Menü

Yok Edilen Kültür Mirası…


18 Haziran 2005 - Zeynep Oral -

Kabil’in orta yerinde, kentin en büyük cami , Bayram Cami’ni geçtiniz mi, hemen karşısında Stadyum, onun da yanında bomboş toprak bir alan var. Bu alan, Taliban döneminde , kadınlara recm cezasının uygulandığı, taşlanarak öldürüldükleri yer… Onu da geçtiniz mi, kentin surları ve sırtını yamaçlara dayamış tek katlı evler… Sonra , sol yamaca saparsanız Ağa Han Vakfının onardığı Babür Bahçeleri… Sağ yamaca yönelirseniz, bir tepeyi tutmuş, taa uzaktan görünen, bombalanmış, çatısı ve kimi bölümleri havaya uçurulmuş, yıkık dönük Eski Saray… Onun çok yakınında tepenin eteklerinde de Kabil Müzesi… Müze’ye pek öyle yalnız gidebilme durumu yok, neyse ki Hikmet Çetin’le birlikte gidiyorum.

Yol boyunca, onlara biçilen rolü, büyük güçlerin satranç tahtası olmayı kabullenen Afganları düşünüyorum… Dış güçlerle, iç güçlerle, birbirleriyle savaşlarda ne çok insan yitirdiler. Öldürülen, yitirilen, yok edilen yalnızca yaşamlar , yalnızca geçmiş değildi. Yok edilen dünyanın ortak kültür mirasıydı, yok edilen aynı zamanda gelecekti…

Direnemeyen Buda’lar

Dünya en çok Bamyan (ya da Bamiyan)’daki Buda heykellerini duydu. Taliban yönetimi 2001’de Afganistan’a egemen olduğunda liderleri Molla Ömer, İslam’a aykırı gerekçesiyle yalnız buradaki değil, Afganistan’daki tüm heykelleri yıkma kararı aldı. 5. ve 6. Yüzyıldan beri ordaydı Bamyan’daki heykeller. Bir 35, öteki 55 metre yüksekliğinde, mağraların içine oyulmuş Buda heykelleri. Moğol istilası bile onlara dokunmamıştı.

Mollalar bu kararı açıkladıklarına dünya birbirine girdi. UNESCO vazgeçirmeye çalıştı. New York’daki Metropolitan müzesi , para karşılığında bunları satın almayı önerdi. Hindistan “bize nakledin, seve seve alırız” dedi.
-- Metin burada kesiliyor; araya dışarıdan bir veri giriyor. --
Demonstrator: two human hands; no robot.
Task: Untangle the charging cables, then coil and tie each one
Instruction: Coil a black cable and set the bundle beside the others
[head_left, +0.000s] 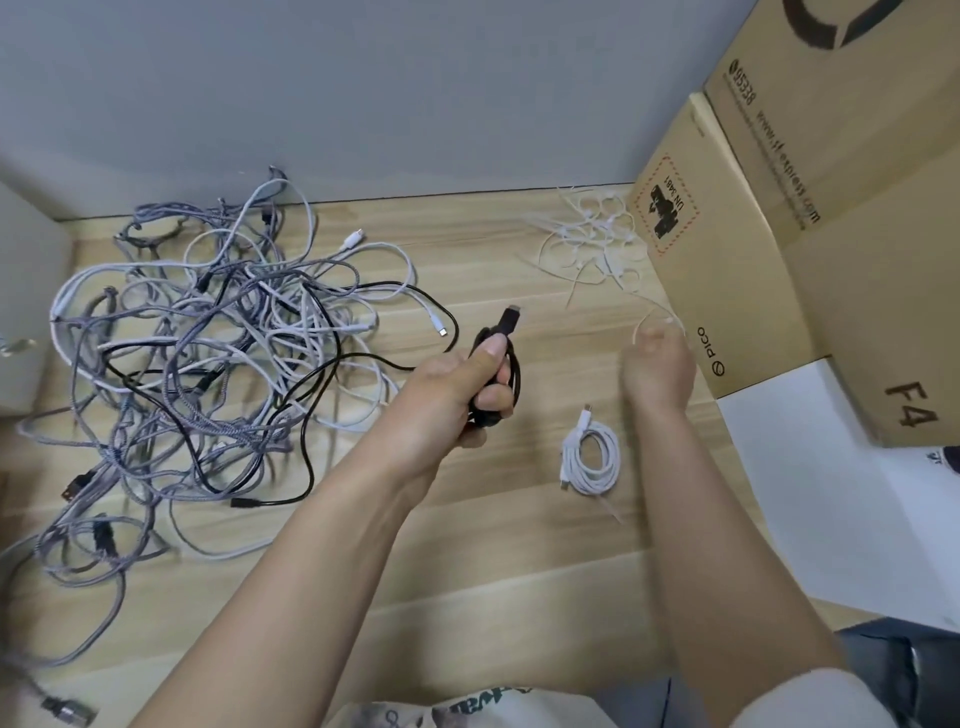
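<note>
On the right of the wooden floor (519, 545), cardboard boxes (769, 234) wall in a heap of white ties (592, 234); a tangled cable pile (208, 353) fills the left. Between them lies a tied white coil (592, 457). The left hand (457, 384) clenches a coiled black cable (506, 364); the right hand (660, 364) pinches one thin tie (654, 317).

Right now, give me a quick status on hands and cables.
Left hand grips coiled black cable. Right hand pinches white zip tie. White coil tied; tangled pile remains.
</note>
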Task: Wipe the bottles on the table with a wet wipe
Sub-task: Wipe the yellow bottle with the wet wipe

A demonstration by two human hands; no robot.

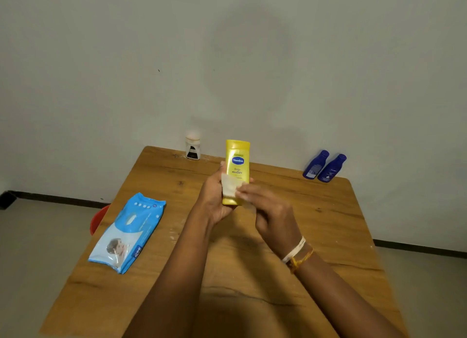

Mısır “İslam’a göre günah değil” diye fetva çıkardı. Japonya ve Fransa mollalara bunun insanlık suçu olacağını anlatmaya çalıştı… Nafile… Uzun ve zahmetli bir süreçle patlayıcılar yerleştirildi. Hazırlıklar tamamlandı. Ve patlayıcılar patlatıldı. Zor oldu ama sonunda Buda’lar yıkıldı.

UNESCO’nun Afganistan Kültür Danışmanı , Japon uzman Masanori Nagaoka ile görüşüp şimdiyle ilgili bilgi alıyorum. UNESCO, yeni hükümet kurulduktan sonra, hükümetin isteğiyle devreye girmiş. O kadar çok yabancı şirket ve firma “yardıma koşmaya” hazırmış ki (anlayın artık), işi UNESCO’ya bırakmayı yeğlemişler.

“Patlamadan sonra saçılan parçaları topluyoruz şimdilik. Bundan sonra ne yapılacağına Afgan Hükümeti karar verecek. Biz ancak öneride bulunabiliriz. Onlar toplanan parçalarla aynı yerde, aynı heykelleri yeniden yapmak istiyorlar. Biz bunu önermiyoruz, çünkü otantik değil, yalnızca kopya olabilir, eldeki parçalarla. “ diyor Nagaoka. Bu işte de uluslar arası işbirliği var: İtalyanlar nişlerin sağlamlaştırılması, Almanlar parçaların toplanmasında ; Japonlar çevre düzenlemesi ve duvar resimleri üzerine çalışıyorlar. (Mağraların tavanlarında bile Taliban ayak izlerini bırakmış.)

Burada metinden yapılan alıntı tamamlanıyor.